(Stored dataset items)
============
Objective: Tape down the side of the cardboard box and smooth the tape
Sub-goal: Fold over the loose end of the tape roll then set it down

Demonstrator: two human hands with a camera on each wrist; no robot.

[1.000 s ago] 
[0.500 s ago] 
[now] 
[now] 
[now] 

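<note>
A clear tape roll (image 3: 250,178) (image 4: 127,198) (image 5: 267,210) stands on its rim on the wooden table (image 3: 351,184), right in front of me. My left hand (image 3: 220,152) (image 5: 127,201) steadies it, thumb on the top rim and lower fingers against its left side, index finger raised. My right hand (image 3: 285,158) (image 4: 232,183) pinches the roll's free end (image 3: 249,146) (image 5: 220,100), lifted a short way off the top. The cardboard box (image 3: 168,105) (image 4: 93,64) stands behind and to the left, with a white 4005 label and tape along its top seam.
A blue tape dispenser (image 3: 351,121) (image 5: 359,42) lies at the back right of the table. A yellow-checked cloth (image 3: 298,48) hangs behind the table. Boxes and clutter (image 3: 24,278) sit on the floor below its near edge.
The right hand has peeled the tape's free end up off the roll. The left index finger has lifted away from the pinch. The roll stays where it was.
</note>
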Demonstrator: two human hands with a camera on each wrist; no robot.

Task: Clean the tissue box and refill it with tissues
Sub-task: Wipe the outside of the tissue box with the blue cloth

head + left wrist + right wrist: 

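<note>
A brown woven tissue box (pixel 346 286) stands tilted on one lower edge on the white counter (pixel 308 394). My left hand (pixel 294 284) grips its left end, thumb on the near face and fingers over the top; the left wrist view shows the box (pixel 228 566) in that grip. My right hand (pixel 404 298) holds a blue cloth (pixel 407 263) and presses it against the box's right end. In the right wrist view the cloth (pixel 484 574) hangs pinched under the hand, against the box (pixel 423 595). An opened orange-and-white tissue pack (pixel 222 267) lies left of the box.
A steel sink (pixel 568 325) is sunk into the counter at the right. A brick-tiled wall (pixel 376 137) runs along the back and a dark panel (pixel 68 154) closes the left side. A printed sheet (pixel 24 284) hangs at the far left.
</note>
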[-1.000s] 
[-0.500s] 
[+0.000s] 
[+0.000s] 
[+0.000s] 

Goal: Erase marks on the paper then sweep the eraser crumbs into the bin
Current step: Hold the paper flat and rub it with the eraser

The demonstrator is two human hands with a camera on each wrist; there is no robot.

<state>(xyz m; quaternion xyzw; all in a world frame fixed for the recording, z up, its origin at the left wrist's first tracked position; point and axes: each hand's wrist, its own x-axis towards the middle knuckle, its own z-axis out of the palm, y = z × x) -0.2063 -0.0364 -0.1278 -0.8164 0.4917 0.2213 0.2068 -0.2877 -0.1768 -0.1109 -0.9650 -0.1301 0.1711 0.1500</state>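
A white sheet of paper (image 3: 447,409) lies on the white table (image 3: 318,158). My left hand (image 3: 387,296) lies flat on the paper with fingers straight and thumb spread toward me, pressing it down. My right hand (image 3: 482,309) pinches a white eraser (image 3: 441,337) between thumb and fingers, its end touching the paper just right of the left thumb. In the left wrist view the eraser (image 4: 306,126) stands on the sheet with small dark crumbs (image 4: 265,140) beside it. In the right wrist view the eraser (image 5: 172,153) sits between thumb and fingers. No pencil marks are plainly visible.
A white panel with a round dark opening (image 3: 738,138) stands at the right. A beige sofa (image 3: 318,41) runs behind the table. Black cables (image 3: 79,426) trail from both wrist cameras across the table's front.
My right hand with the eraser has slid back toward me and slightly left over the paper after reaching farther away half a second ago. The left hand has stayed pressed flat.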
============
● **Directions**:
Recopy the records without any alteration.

● **Task solution**:
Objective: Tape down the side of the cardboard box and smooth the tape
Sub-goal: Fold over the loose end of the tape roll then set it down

Demonstrator: two human hands with a camera on each wrist; no robot.

[1.000 s ago] 
[0.500 s ago] 
[now] 
[now] 
[now] 

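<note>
A clear tape roll (image 3: 250,178) (image 4: 127,198) (image 5: 267,210) stands on its rim on the wooden table (image 3: 351,184), right in front of me. My left hand (image 3: 220,152) (image 5: 127,201) steadies it, thumb on the top rim and lower fingers against its left side, index finger raised. My right hand (image 3: 285,158) (image 4: 232,183) pinches the roll's free end (image 3: 249,146) (image 5: 220,100), lifted a short way off the top. The cardboard box (image 3: 168,105) (image 4: 93,64) stands behind and to the left, with a white 4005 label and tape along its top seam.
A blue tape dispenser (image 3: 351,121) (image 5: 359,42) lies at the back right of the table. A yellow-checked cloth (image 3: 298,48) hangs behind the table. Boxes and clutter (image 3: 24,278) sit on the floor below its near edge.
The right hand has peeled the tape's free end up off the roll. The left index finger has lifted away from the pinch. The roll stays where it was.
</note>
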Demonstrator: two human hands with a camera on each wrist; no robot.

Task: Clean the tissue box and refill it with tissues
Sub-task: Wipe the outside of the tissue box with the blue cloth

head + left wrist + right wrist: 

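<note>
A brown woven tissue box (pixel 346 286) stands tilted on one lower edge on the white counter (pixel 308 394). My left hand (pixel 294 284) grips its left end, thumb on the near face and fingers over the top; the left wrist view shows the box (pixel 228 566) in that grip. My right hand (pixel 404 298) holds a blue cloth (pixel 407 263) and presses it against the box's right end. In the right wrist view the cloth (pixel 484 574) hangs pinched under the hand, against the box (pixel 423 595). An opened orange-and-white tissue pack (pixel 222 267) lies left of the box.
A steel sink (pixel 568 325) is sunk into the counter at the right. A brick-tiled wall (pixel 376 137) runs along the back and a dark panel (pixel 68 154) closes the left side. A printed sheet (pixel 24 284) hangs at the far left.
</note>
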[-1.000s] 
[-0.500s] 
[+0.000s] 
[+0.000s] 
[+0.000s] 

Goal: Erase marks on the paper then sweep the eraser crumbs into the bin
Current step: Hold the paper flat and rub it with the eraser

The demonstrator is two human hands with a camera on each wrist; there is no robot.

<state>(xyz m; quaternion xyzw; all in a world frame fixed for the recording, z up, its origin at the left wrist's first tracked position; point and axes: each hand's wrist, its own x-axis towards the middle knuckle, its own z-axis out of the palm, y = z × x) -0.2063 -0.0364 -0.1278 -0.8164 0.4917 0.2213 0.2068 -0.2877 -0.1768 -0.1109 -0.9650 -0.1301 0.1711 0.1500</state>
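A white sheet of paper (image 3: 447,409) lies on the white table (image 3: 318,158). My left hand (image 3: 387,296) lies flat on the paper with fingers straight and thumb spread toward me, pressing it down. My right hand (image 3: 482,309) pinches a white eraser (image 3: 441,337) between thumb and fingers, its end touching the paper just right of the left thumb. In the left wrist view the eraser (image 4: 306,126) stands on the sheet with small dark crumbs (image 4: 265,140) beside it. In the right wrist view the eraser (image 5: 172,153) sits between thumb and fingers. No pencil marks are plainly visible.
A white panel with a round dark opening (image 3: 738,138) stands at the right. A beige sofa (image 3: 318,41) runs behind the table. Black cables (image 3: 79,426) trail from both wrist cameras across the table's front.
My right hand with the eraser has slid back toward me and slightly left over the paper after reaching farther away half a second ago. The left hand has stayed pressed flat.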

No more output is needed.